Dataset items
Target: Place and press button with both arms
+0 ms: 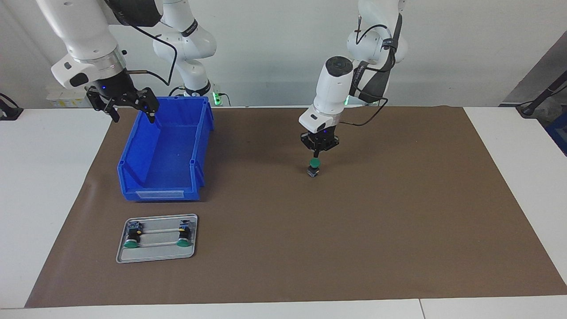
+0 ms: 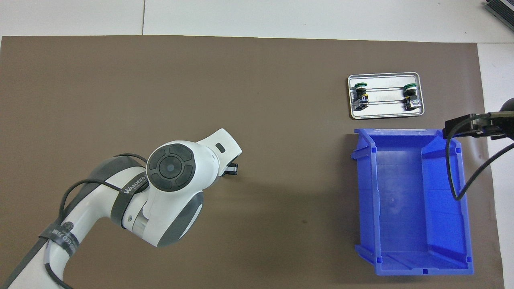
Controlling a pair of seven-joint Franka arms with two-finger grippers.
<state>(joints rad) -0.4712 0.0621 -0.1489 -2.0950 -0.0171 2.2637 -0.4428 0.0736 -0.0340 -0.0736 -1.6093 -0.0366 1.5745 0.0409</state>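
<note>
The button (image 1: 313,170), with a green cap on a black body, stands upright on the brown mat near the table's middle. My left gripper (image 1: 315,156) points straight down over it, its fingers shut together, and the tips touch the green cap. In the overhead view the left arm's wrist (image 2: 172,168) hides the button and the gripper. My right gripper (image 1: 133,113) is open and empty. It hangs in the air over the corner of the blue bin (image 1: 133,148) nearest the robots, at the right arm's end of the table.
The blue bin (image 2: 363,192) is empty. A small metal tray (image 1: 156,256) lies farther from the robots than the bin and holds two more green-capped buttons (image 1: 131,235). The tray also shows in the overhead view (image 2: 385,115).
</note>
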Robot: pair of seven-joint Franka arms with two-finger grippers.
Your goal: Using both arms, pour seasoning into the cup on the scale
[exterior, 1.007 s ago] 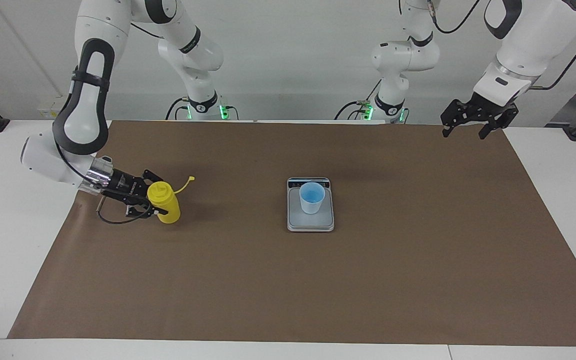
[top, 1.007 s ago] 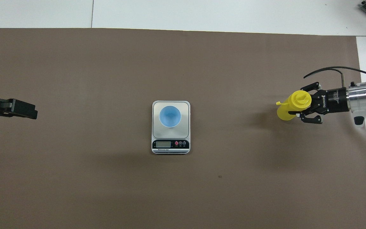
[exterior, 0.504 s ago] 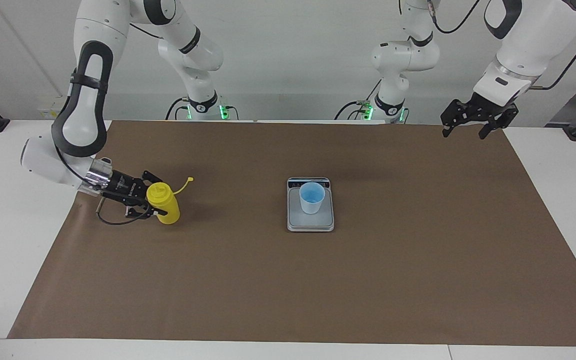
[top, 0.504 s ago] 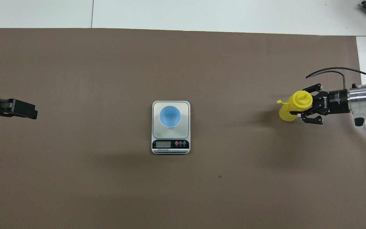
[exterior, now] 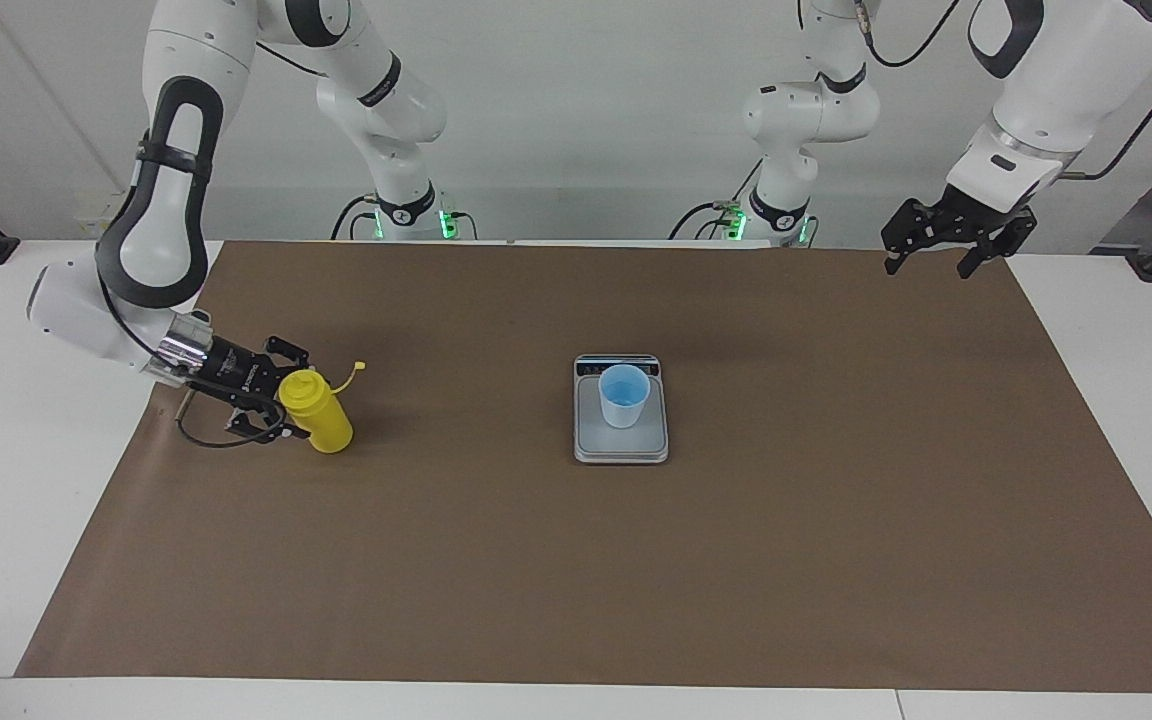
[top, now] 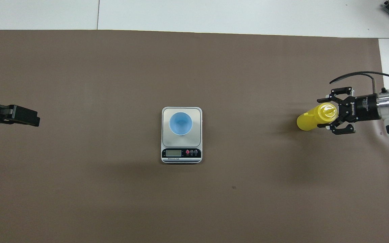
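Yellow squeeze bottle of seasoning (exterior: 318,412) stood at the right arm's end of the brown mat (exterior: 576,560), near that short edge, roughly midway between the mat's two long edges; base on the mat, domed top tilted toward that short edge, small cap (exterior: 360,367) hanging out on its thin tether toward the mat's middle. Light-blue tapered cup (exterior: 624,396) sat upright and open on the grey plate of the silver scale (exterior: 621,448). Scale lay flat at the mat's centre, dark display strip at the end nearer the robots, well apart from the bottle.
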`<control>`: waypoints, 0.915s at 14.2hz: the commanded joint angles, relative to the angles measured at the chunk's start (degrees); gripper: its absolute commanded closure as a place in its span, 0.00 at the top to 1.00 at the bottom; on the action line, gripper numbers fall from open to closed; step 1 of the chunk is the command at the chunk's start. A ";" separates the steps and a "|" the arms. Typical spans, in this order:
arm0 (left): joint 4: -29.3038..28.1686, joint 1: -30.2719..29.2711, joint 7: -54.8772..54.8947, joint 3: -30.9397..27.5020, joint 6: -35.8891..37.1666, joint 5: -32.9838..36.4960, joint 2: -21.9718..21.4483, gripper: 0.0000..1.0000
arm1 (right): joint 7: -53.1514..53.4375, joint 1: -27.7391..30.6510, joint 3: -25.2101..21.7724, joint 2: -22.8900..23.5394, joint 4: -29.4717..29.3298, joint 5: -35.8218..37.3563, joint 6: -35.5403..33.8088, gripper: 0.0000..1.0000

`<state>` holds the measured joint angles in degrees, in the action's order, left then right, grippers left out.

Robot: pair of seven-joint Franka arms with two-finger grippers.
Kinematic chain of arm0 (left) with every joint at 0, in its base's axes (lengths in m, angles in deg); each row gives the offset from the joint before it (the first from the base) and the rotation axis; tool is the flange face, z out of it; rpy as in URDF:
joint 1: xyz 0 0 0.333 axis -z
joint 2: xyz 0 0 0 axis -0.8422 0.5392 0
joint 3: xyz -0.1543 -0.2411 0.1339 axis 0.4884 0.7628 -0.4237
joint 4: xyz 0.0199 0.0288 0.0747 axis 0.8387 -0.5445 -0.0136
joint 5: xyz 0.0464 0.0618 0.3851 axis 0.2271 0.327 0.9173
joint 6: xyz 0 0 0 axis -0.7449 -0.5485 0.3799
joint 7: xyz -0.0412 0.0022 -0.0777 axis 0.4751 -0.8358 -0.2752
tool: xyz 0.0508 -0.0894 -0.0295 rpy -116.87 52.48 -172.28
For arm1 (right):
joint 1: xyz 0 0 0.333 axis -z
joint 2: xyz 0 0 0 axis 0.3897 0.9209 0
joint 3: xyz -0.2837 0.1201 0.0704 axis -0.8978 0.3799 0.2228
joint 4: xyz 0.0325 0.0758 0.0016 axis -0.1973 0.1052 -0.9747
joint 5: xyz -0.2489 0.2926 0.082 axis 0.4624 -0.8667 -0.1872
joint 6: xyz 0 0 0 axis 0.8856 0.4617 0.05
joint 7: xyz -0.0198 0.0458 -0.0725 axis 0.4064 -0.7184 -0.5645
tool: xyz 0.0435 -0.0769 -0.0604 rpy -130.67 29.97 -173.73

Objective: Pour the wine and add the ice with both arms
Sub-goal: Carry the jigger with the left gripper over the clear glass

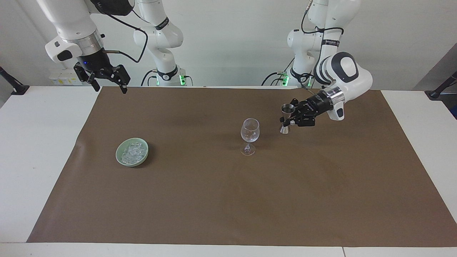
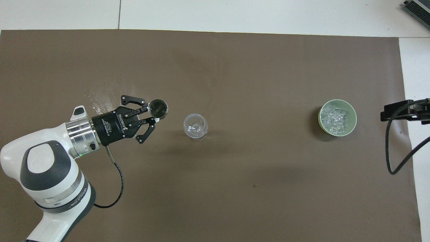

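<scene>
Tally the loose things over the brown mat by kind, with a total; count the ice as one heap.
Clear stemmed wine glass: 1
Small steel double-ended measuring cup, held in the left claw: 1
Pale green round bowl: 1
Heap of clear ice cubes in the bowl: 1
Total: 4

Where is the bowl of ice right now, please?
The bowl of ice sits on the brown mat toward the right arm's end, beside the wine glass.
</scene>
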<state>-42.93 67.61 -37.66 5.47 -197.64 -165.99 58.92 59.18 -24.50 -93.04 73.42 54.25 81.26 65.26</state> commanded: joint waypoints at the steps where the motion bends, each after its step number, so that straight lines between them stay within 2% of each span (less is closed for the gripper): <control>1: 0.69 0.75 -1.04 4.55 -9.04 -0.38 -1.02 0.00 | -1.37 0.24 0.15 -1.13 1.09 -0.10 -0.37 1.00; 4: 1.14 0.75 0.97 8.52 -15.74 0.32 -0.85 0.00 | -1.37 0.24 0.15 -1.13 1.09 -0.19 -0.37 1.00; 13: 1.14 7.25 10.64 9.06 -31.39 0.32 0.64 0.00 | -1.37 0.24 0.15 -1.13 1.09 -0.10 -0.37 1.00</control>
<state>-41.85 73.62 -29.52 15.20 -226.35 -165.73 59.45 59.18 -24.50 -93.04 73.42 54.25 81.26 65.26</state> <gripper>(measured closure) 0.789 0.000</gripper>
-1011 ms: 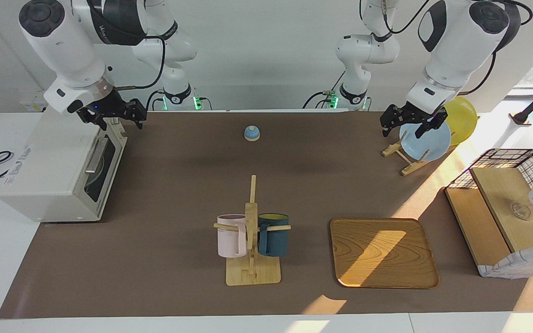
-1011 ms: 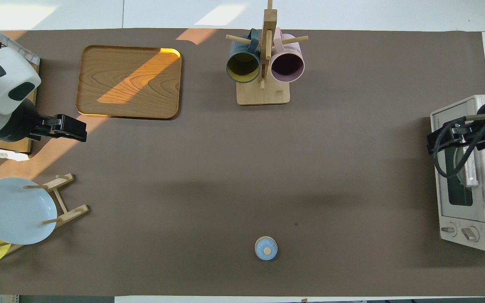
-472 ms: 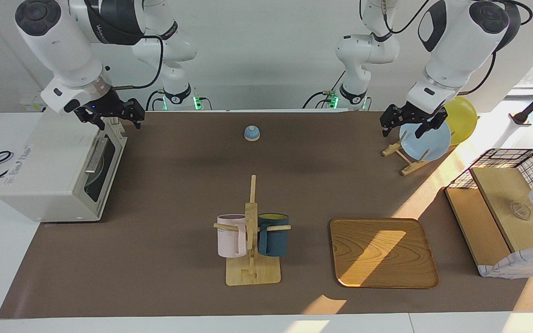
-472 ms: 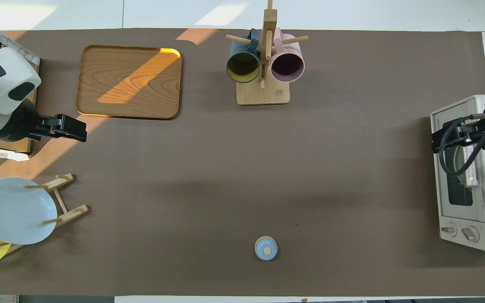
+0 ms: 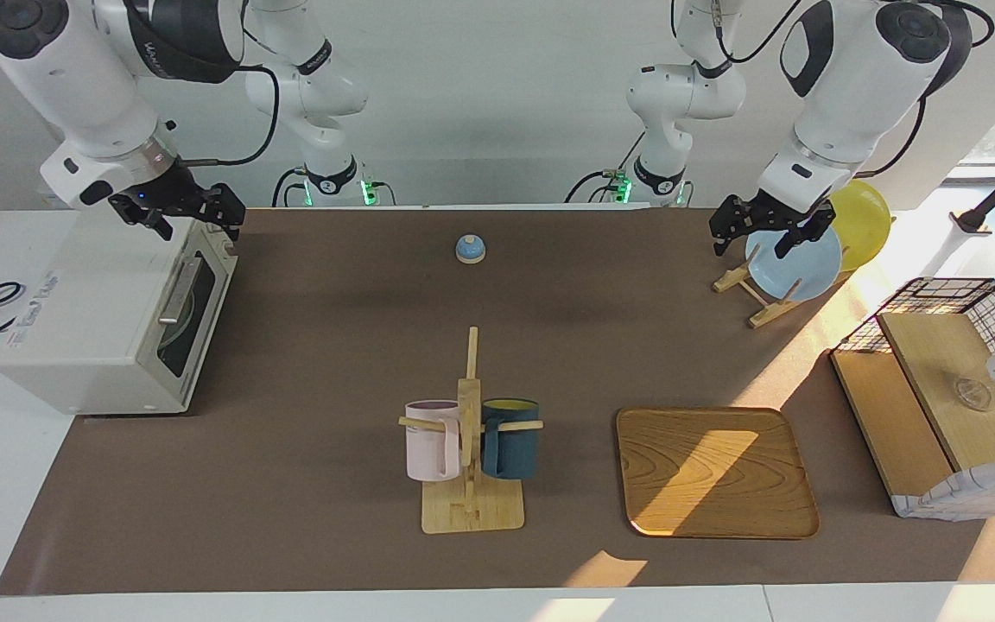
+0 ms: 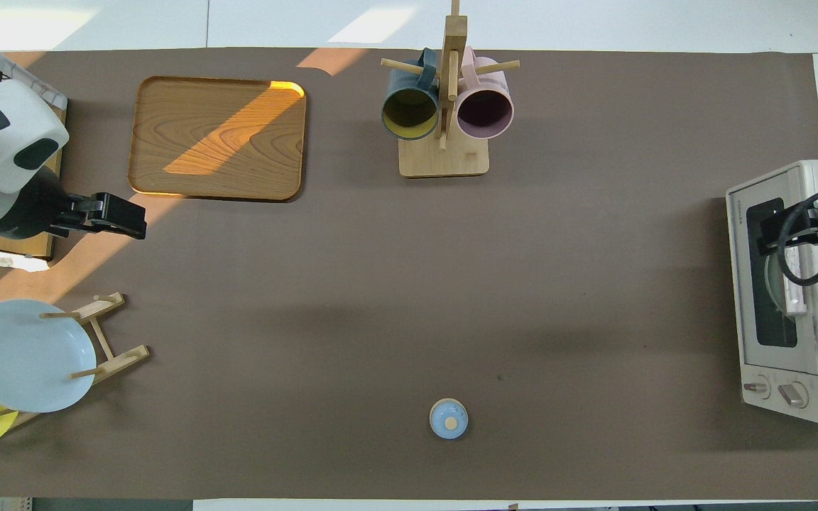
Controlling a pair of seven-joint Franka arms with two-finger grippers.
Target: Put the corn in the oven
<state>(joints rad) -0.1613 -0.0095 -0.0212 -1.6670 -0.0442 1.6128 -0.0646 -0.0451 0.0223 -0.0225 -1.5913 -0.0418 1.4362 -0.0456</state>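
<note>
The off-white oven (image 5: 91,320) stands at the right arm's end of the table, also seen from above as the oven (image 6: 806,341). Its glass door is closed, with the metal handle (image 5: 176,289) on the front. No corn shows in either view. My right gripper (image 5: 189,220) hangs open and empty over the oven's top edge above the door; from overhead the right gripper (image 6: 771,231) covers the door's window. My left gripper (image 5: 757,238) waits open and empty over the plate rack, and in the overhead view the left gripper (image 6: 132,223) sits beside the wooden tray.
A mug rack (image 5: 472,510) holds a pink mug and a dark blue mug. A wooden tray (image 5: 713,471) lies beside it. A plate rack (image 5: 761,298) holds a blue plate and a yellow plate. A small blue knobbed lid (image 5: 470,249) sits near the robots. A wire basket (image 5: 947,389) holds wooden boards.
My right gripper has drawn back from in front of the oven door to over the oven's top, toward the right arm's end. The left arm has not moved.
</note>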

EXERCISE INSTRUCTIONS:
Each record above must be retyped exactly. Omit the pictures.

REPLY:
Target: Place and press button with both arms
+0 ms: 
+0 ms: 
Controlling a pair of seven-joint Franka arms with two-finger grippers.
<state>(joints rad) -0.4712 0.0621 -0.1489 -2.0950 -0.0171 2.2637 -0.4428 0.0736 -0.0340 -0.0736 -1.6093 -0.0366 1.5745 0.0409</state>
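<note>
The button (image 1: 313,170), with a green cap on a black body, stands upright on the brown mat near the table's middle. My left gripper (image 1: 315,156) points straight down over it, its fingers shut together, and the tips touch the green cap. In the overhead view the left arm's wrist (image 2: 172,168) hides the button and the gripper. My right gripper (image 1: 133,113) is open and empty. It hangs in the air over the corner of the blue bin (image 1: 133,148) nearest the robots, at the right arm's end of the table.
The blue bin (image 2: 363,192) is empty. A small metal tray (image 1: 156,256) lies farther from the robots than the bin and holds two more green-capped buttons (image 1: 131,235). The tray also shows in the overhead view (image 2: 385,115).
</note>
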Robot: pair of seven-joint Franka arms with two-finger grippers.
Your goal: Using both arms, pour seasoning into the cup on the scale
[exterior, 1.007 s ago] 
[top, 1.007 s ago] 
[exterior, 0.504 s ago] 
[top, 0.504 s ago] 
[exterior, now] 
[top, now] 
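Yellow squeeze bottle of seasoning (exterior: 318,412) stood at the right arm's end of the brown mat (exterior: 576,560), near that short edge, roughly midway between the mat's two long edges; base on the mat, domed top tilted toward that short edge, small cap (exterior: 360,367) hanging out on its thin tether toward the mat's middle. Light-blue tapered cup (exterior: 624,396) sat upright and open on the grey plate of the silver scale (exterior: 621,448). Scale lay flat at the mat's centre, dark display strip at the end nearer the robots, well apart from the bottle.
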`<control>`: waypoints, 0.915s at 14.2hz: the commanded joint angles, relative to the angles measured at the chunk's start (degrees); gripper: its absolute commanded closure as a place in its span, 0.00 at the top to 1.00 at the bottom; on the action line, gripper numbers fall from open to closed; step 1 of the chunk is the command at the chunk's start. A ";" separates the steps and a "|" the arms. Typical spans, in this order:
arm0 (left): joint 4: -29.3038..28.1686, joint 1: -30.2719..29.2711, joint 7: -54.8772..54.8947, joint 3: -30.9397..27.5020, joint 6: -35.8891..37.1666, joint 5: -32.9838..36.4960, joint 2: -21.9718..21.4483, gripper: 0.0000..1.0000
arm1 (right): joint 7: -53.1514..53.4375, joint 1: -27.7391..30.6510, joint 3: -25.2101..21.7724, joint 2: -22.8900..23.5394, joint 4: -29.4717..29.3298, joint 5: -35.8218..37.3563, joint 6: -35.5403..33.8088, gripper: 0.0000..1.0000

`<state>` holds the measured joint angles in degrees, in the action's order, left then right, grippers left out.

Robot: pair of seven-joint Franka arms with two-finger grippers.
Kinematic chain of arm0 (left) with every joint at 0, in its base's axes (lengths in m, angles in deg); each row gives the offset from the joint before it (the first from the base) and the rotation axis; tool is the flange face, z out of it; rpy as in URDF:
joint 1: xyz 0 0 0.333 axis -z
joint 2: xyz 0 0 0 axis -0.8422 0.5392 0
joint 3: xyz -0.1543 -0.2411 0.1339 axis 0.4884 0.7628 -0.4237
joint 4: xyz 0.0199 0.0288 0.0747 axis 0.8387 -0.5445 -0.0136
joint 5: xyz 0.0464 0.0618 0.3851 axis 0.2271 0.327 0.9173
joint 6: xyz 0 0 0 axis -0.7449 -0.5485 0.3799
joint 7: xyz -0.0412 0.0022 -0.0777 axis 0.4751 -0.8358 -0.2752
tool: xyz 0.0508 -0.0894 -0.0295 rpy -116.87 52.48 -172.28
For arm1 (right):
joint 1: xyz 0 0 0.333 axis -z
joint 2: xyz 0 0 0 axis 0.3897 0.9209 0
joint 3: xyz -0.2837 0.1201 0.0704 axis -0.8978 0.3799 0.2228
joint 4: xyz 0.0325 0.0758 0.0016 axis -0.1973 0.1052 -0.9747
joint 5: xyz -0.2489 0.2926 0.082 axis 0.4624 -0.8667 -0.1872
joint 6: xyz 0 0 0 axis 0.8856 0.4617 0.05
joint 7: xyz -0.0198 0.0458 -0.0725 axis 0.4064 -0.7184 -0.5645
tool: xyz 0.0435 -0.0769 -0.0604 rpy -130.67 29.97 -173.73

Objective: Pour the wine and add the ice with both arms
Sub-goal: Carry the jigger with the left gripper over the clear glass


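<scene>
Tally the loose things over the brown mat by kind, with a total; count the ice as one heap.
Clear stemmed wine glass: 1
Small steel double-ended measuring cup, held in the left claw: 1
Pale green round bowl: 1
Heap of clear ice cubes in the bowl: 1
Total: 4

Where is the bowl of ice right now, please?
The bowl of ice sits on the brown mat toward the right arm's end, beside the wine glass.
</scene>
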<state>-42.93 67.61 -37.66 5.47 -197.64 -165.99 58.92 59.18 -24.50 -93.04 73.42 54.25 81.26 65.26</state> commanded: joint waypoints at the steps where the motion bends, each after its step number, so that straight lines between them stay within 2% of each span (less is closed for the gripper): <control>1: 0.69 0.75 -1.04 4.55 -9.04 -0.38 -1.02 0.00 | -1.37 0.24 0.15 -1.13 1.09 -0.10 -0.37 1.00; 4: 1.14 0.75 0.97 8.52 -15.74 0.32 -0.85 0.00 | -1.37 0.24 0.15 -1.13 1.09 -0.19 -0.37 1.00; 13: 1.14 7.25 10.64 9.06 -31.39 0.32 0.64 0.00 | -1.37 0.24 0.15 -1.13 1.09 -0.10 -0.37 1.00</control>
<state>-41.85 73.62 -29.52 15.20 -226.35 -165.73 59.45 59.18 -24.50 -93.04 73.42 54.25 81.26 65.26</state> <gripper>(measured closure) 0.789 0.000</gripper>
-1011 ms: 
-1011 ms: 
-472 ms: 
-472 ms: 
+0 ms: 
+0 ms: 
Controlling a pair of seven-joint Franka arms with two-finger grippers.
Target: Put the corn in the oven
<state>(joints rad) -0.1613 -0.0095 -0.0212 -1.6670 -0.0442 1.6128 -0.0646 -0.0451 0.0223 -0.0225 -1.5913 -0.0418 1.4362 -0.0456</state>
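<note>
The off-white oven (image 5: 91,320) stands at the right arm's end of the table, also seen from above as the oven (image 6: 806,341). Its glass door is closed, with the metal handle (image 5: 176,289) on the front. No corn shows in either view. My right gripper (image 5: 189,220) hangs open and empty over the oven's top edge above the door; from overhead the right gripper (image 6: 771,231) covers the door's window. My left gripper (image 5: 757,238) waits open and empty over the plate rack, and in the overhead view the left gripper (image 6: 132,223) sits beside the wooden tray.
A mug rack (image 5: 472,510) holds a pink mug and a dark blue mug. A wooden tray (image 5: 713,471) lies beside it. A plate rack (image 5: 761,298) holds a blue plate and a yellow plate. A small blue knobbed lid (image 5: 470,249) sits near the robots. A wire basket (image 5: 947,389) holds wooden boards.
My right gripper has drawn back from in front of the oven door to over the oven's top, toward the right arm's end. The left arm has not moved.
</note>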

There's nothing more to this exercise.